La formule du Réformateur Martin Luther « à la fois pécheur et pardonné/justifié » prend ici toute sa résonance.

Alors que la Passion de Jésus est imminente, à quelques jours de l’anéantissement d’une logique de la rétribution, ce récit de l’évangéliste Matthieu enjoint à l’action concrète, sans arrières-pensées, ce qui n’empêche pas l’espérance d’une plénitude à venir. L’urgence, ici et aujourd’hui, est de me demander ce que je fais des besoins, des manques, de celle ou celui qui est à côté de moi, ce prochain et cet autre.
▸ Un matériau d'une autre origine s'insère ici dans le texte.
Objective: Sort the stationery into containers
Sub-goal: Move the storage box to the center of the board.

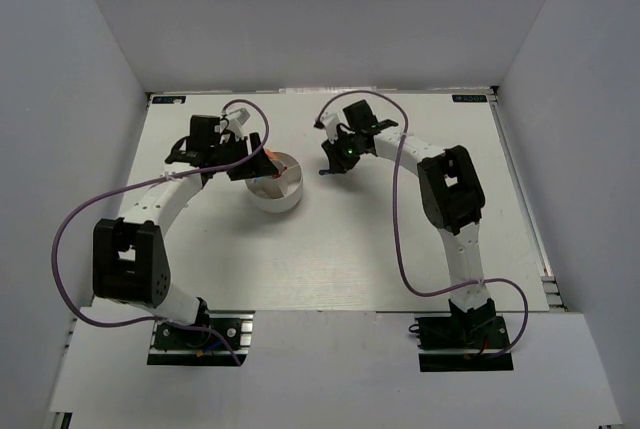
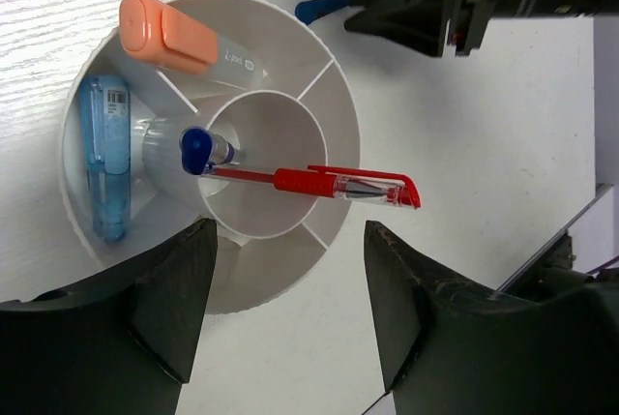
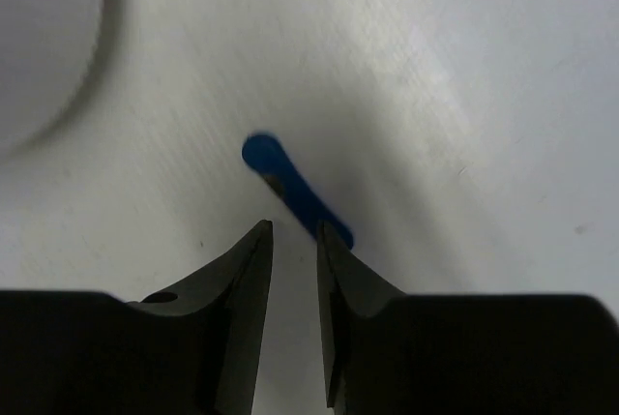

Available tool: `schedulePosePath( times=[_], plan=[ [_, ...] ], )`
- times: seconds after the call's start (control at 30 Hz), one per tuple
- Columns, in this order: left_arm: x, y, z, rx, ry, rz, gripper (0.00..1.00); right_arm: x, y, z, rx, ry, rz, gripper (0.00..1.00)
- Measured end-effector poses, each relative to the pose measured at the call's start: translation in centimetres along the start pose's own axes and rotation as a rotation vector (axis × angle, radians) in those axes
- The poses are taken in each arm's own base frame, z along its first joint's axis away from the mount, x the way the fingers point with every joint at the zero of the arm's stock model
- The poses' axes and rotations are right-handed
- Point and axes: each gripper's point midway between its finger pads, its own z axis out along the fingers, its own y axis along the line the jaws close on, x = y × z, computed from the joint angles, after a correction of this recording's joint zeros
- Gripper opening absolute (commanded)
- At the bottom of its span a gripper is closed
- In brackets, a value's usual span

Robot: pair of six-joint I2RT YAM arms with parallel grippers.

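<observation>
Tub (image 2: 334, 110) holds red pen (image 2: 319, 183); left claw (image 2: 287, 241) spread wide above. Right claw (image 3: 295, 231) narrowly apart, tips at blue piece (image 3: 285, 183).

Leaning pen (image 2: 329, 183) in mid cup of tub (image 2: 331, 113); one capsule (image 2: 179, 38), second capsule (image 2: 106, 159) in outer slots. Loose piece (image 3: 290, 188) on table (image 3: 484, 96), R of tub.
</observation>
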Motion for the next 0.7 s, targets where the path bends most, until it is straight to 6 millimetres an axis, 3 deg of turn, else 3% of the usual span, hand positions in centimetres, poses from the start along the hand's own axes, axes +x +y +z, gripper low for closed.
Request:
schedulePosePath(
  times=[0.07, 0.1, 0.23, 0.3, 0.37, 0.57, 0.7],
  plan=[
    [0.0, 0.0, -0.2, -0.004, -0.002, 0.016, 0.72, 2.7, 0.4, 0.3, -0.004, 0.074, -0.011, 0.30],
    [0.0, 0.1, -0.3, -0.008, -0.001, 0.022, 0.72, 3.0, 0.4, 0.4, 0.000, 0.083, -0.022, 0.29],
    [-0.1, 0.1, -0.7, -0.019, -0.007, 0.042, 0.72, 2.5, -0.3, 0.4, 0.039, 0.088, -0.053, 0.29],
    [-0.1, 0.0, -0.9, -0.020, -0.011, 0.052, 0.72, 2.4, -0.5, 0.5, 0.048, 0.090, -0.065, 0.16],
    [-0.3, -0.2, -1.3, -0.022, -0.018, 0.061, 0.73, 2.5, -0.4, 0.5, 0.050, 0.097, -0.079, 0.11],
    [-0.3, -0.4, -1.6, -0.019, -0.023, 0.074, 0.73, 3.1, -0.2, 0.3, 0.043, 0.110, -0.120, 0.17],
    [-0.3, -0.4, -1.6, -0.018, -0.020, 0.076, 0.72, 2.9, 0.6, -1.3, 0.037, 0.098, -0.133, 0.18]
  ],
)
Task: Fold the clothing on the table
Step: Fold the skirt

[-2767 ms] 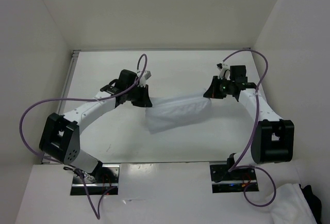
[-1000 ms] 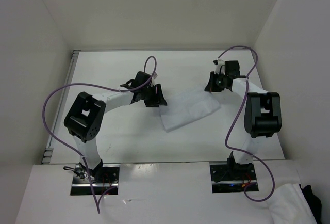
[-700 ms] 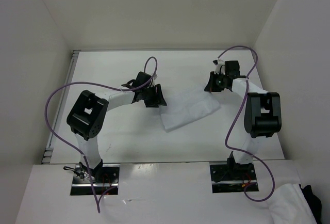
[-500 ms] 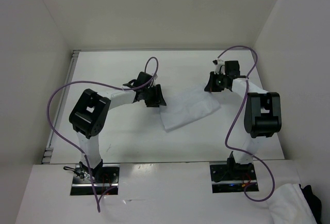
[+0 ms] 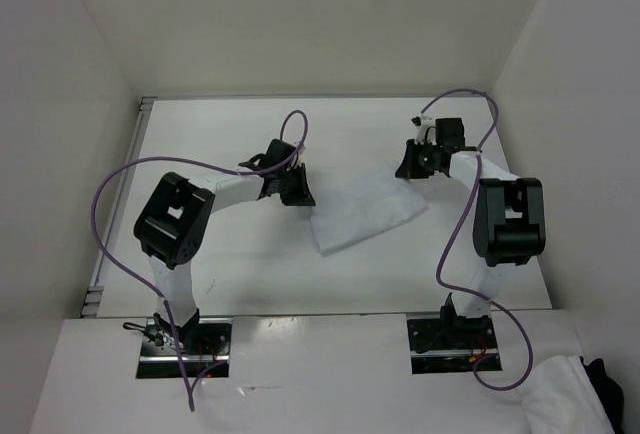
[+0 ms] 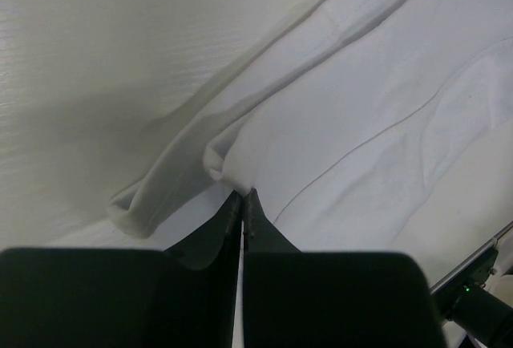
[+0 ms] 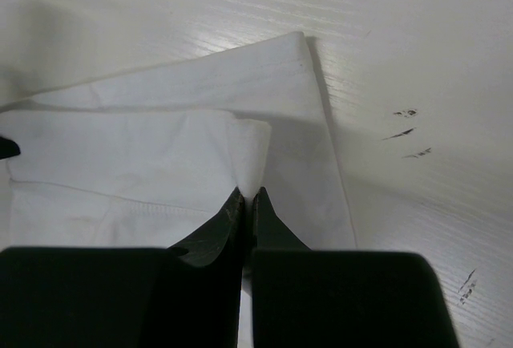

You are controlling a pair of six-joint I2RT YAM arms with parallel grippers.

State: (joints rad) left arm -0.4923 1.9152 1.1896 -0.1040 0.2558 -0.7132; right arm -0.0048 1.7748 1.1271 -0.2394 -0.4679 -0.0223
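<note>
Overhead view looks down; wrist views closely share the clothing (image 5: 368, 209).

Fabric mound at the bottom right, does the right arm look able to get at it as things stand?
Probably not. The right end effector is shut on the clothing out on the table, and the mound lies behind the arm's base, well away from it.

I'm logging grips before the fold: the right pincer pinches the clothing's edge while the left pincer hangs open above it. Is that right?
One part is wrong. The left pincer is not open above it: the left wrist view shows it shut on a raised fold of the clothing. The right pincer does pinch the clothing's edge.
</note>
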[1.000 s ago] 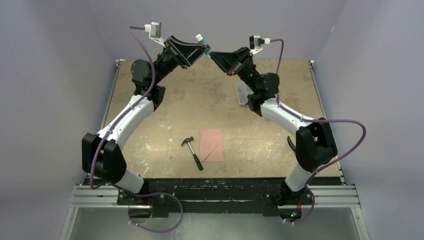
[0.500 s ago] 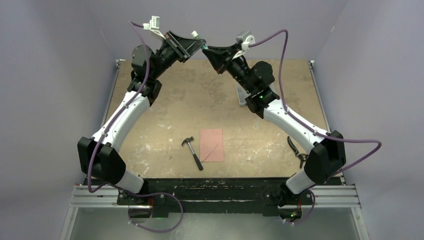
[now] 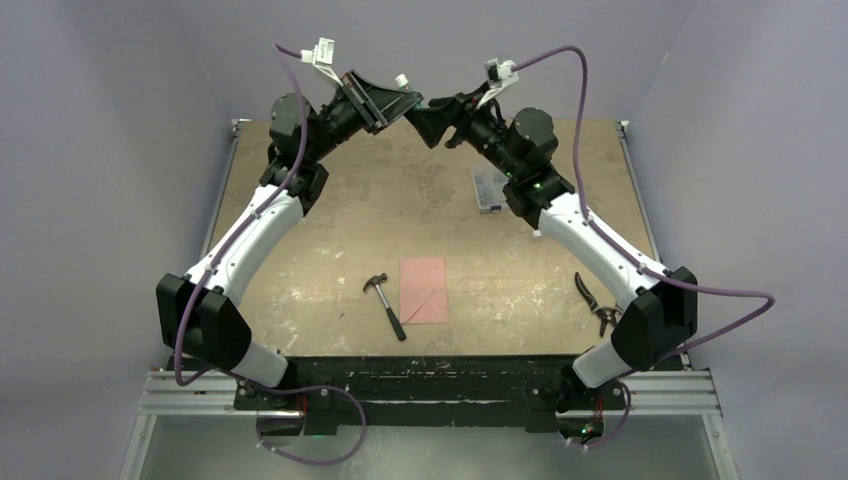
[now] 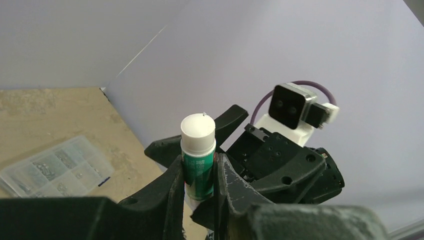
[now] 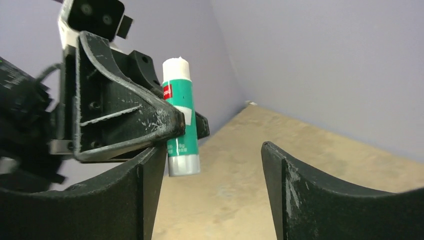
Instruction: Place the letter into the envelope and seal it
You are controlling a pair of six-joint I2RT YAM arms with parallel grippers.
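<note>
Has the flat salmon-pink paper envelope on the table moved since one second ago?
No. The flat salmon-pink paper envelope keeps the same spot: equally far from the wooden table's dark front edge, just right of the small hammer.

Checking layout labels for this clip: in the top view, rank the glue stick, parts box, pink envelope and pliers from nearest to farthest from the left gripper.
From the left gripper:
1. The glue stick, clamped in its fingers.
2. The parts box, far right.
3. The pink envelope, near centre.
4. The pliers, near right edge.
</note>
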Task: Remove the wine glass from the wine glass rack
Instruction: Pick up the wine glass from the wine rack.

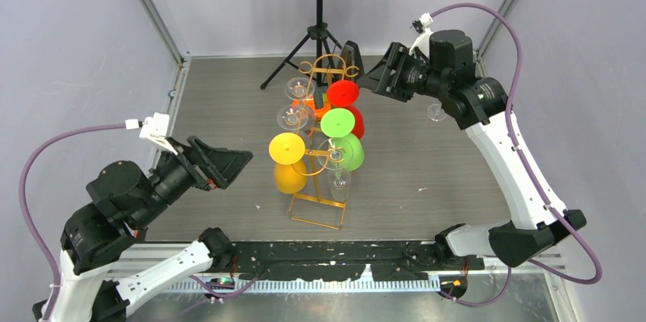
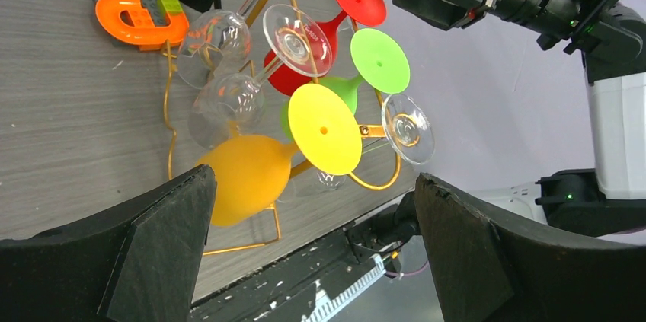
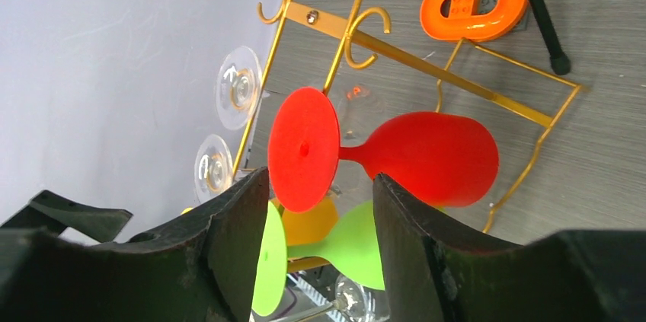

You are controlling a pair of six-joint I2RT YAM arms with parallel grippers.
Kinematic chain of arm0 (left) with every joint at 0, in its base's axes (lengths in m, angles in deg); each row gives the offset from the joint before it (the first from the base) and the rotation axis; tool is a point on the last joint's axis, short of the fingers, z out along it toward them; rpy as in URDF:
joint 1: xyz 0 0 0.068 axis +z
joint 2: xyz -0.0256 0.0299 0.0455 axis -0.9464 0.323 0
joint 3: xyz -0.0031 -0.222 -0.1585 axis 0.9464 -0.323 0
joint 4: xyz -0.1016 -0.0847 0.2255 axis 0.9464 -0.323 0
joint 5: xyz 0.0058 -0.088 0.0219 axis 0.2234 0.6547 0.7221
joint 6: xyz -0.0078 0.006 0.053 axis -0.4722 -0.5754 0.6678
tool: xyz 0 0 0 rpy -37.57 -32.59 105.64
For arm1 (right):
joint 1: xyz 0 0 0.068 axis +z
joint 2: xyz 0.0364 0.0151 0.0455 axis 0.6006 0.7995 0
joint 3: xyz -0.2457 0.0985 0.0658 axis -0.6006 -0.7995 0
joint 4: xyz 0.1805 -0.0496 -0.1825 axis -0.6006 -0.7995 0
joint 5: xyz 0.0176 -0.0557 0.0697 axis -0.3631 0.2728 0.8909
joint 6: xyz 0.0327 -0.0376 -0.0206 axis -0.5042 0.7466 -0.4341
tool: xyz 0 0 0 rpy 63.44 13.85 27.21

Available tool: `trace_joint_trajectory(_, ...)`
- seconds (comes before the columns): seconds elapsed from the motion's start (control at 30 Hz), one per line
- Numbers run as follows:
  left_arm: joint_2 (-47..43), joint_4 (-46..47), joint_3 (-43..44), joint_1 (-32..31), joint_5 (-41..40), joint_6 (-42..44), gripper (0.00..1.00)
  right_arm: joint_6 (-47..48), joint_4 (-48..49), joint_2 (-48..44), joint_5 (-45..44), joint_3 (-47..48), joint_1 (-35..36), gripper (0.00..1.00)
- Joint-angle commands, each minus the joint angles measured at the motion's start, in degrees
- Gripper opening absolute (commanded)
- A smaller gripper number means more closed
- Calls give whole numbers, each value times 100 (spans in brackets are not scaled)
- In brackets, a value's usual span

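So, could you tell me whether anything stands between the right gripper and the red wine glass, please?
Nothing visible does. The foot of the red wine glass faces the right gripper directly, open air between them; the green glass hangs beyond it on the wine glass rack.

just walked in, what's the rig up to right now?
The right gripper is at the far end of the wine glass rack, jaws apart, with the foot of the red wine glass between its fingertips. It has no grip yet, and the glass hangs upside down on the rack. The left gripper is open and hovers off the rack's left side, facing the yellow glass and touching nothing.
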Motion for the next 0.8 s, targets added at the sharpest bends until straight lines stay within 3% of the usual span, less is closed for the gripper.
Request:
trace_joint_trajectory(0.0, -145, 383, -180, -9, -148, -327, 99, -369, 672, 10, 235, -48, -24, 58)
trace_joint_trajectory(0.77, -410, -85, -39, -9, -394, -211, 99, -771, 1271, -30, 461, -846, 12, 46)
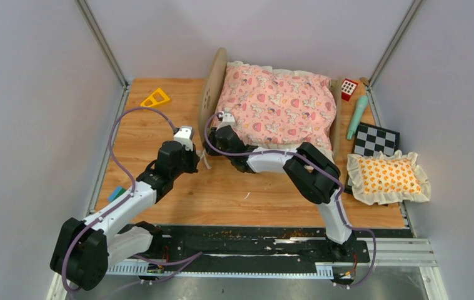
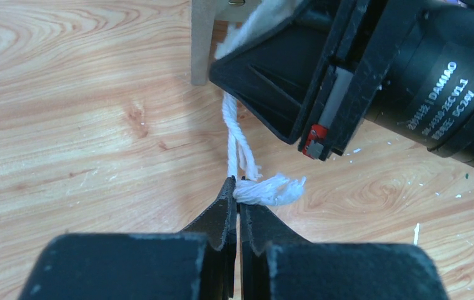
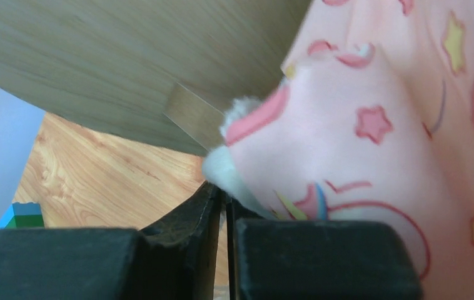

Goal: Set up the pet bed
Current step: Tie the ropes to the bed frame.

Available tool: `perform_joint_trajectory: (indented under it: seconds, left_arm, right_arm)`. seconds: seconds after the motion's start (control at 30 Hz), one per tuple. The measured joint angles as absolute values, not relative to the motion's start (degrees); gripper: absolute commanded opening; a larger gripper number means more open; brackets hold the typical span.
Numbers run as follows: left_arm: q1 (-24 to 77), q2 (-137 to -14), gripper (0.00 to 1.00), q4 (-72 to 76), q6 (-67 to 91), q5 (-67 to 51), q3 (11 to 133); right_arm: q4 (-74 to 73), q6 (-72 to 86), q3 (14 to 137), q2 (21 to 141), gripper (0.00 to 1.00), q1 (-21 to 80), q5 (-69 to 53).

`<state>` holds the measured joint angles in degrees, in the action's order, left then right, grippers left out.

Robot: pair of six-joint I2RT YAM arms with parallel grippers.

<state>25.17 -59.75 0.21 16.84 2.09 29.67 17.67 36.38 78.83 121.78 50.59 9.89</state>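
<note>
My left arm reaches from the near left corner of the table (image 1: 222, 200) diagonally inward, elbow low. My left gripper (image 2: 234, 187) points at the headboard end of the pet bed (image 1: 272, 106). Its jaws are clenched on a white cord (image 2: 229, 128): two twisted strands run down from beside the bed's wooden leg into the fingertips, and the frayed end splays just to the right of them. My right arm rises from the near edge right of centre, folds at the elbow and lies leftward along the bed's near side. My right gripper (image 3: 222, 190) sits at the bed's near corner beside the headboard (image 1: 214, 81), its jaws closed to a thin slit on the white frill of the quilt (image 3: 372, 144). The two grippers are near each other, and the right one's body hangs just above the cord. The pet bed stands at the back edge of the table, about centre, headboard to the left. The headboard is smooth light wood with a rounded top; the quilt is soft, pink, printed and ruffled. Bare wood-grain surface lies between my bases and the bed. A yellow triangular block (image 1: 156, 98) sits near the back left corner and a blue-green block (image 1: 117, 193) at the left edge. Along the right edge are a red-and-white block (image 1: 349, 88), a mint-green rod (image 1: 357, 117), a checkered board (image 1: 377, 139) and an orange-patterned frilled pillow (image 1: 388, 177).
</note>
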Motion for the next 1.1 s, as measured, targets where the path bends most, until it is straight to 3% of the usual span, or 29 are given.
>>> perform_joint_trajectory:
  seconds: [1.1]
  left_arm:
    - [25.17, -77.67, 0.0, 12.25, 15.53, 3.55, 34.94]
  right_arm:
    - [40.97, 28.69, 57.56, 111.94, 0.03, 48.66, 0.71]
Le Christ est juste à côté, aujourd’hui, comme il l’a été hier, comme il le sera demain. Mais dans le passé, le présent et l’avenir, ne suis-je pas à la fois mouton et chèvre, à la fois serviteur désintéressé, compatissant, et individu inquiet, indifférent, à la fois en recherche et trop sûr de moi, à la fois pardonné et pécheur ? Oui, Dieu sait mes égoïsmes et mes chutes, qui pourraient me condamner, qui me condamnent à priori sans appel, définitivement. Mais Dieu me fait aussi confiance, car par sa grâce, je suis capable de faire le bien, sans préméditation. Depuis les origines, Dieu croit inébranlablement en ma capacité à être un frère, une sœur, pour les autres et un héritier de son amour. Parce que, aussi, depuis Pâques, les condamnations à mort sont surpassées par le pardon de notre Père. Au jugement, la confiance et l’amour de Dieu pour chacune et chacun surabonderont. Dès à présent, cette assurance illumine et renouvelle ma vie et mes choix. Amen.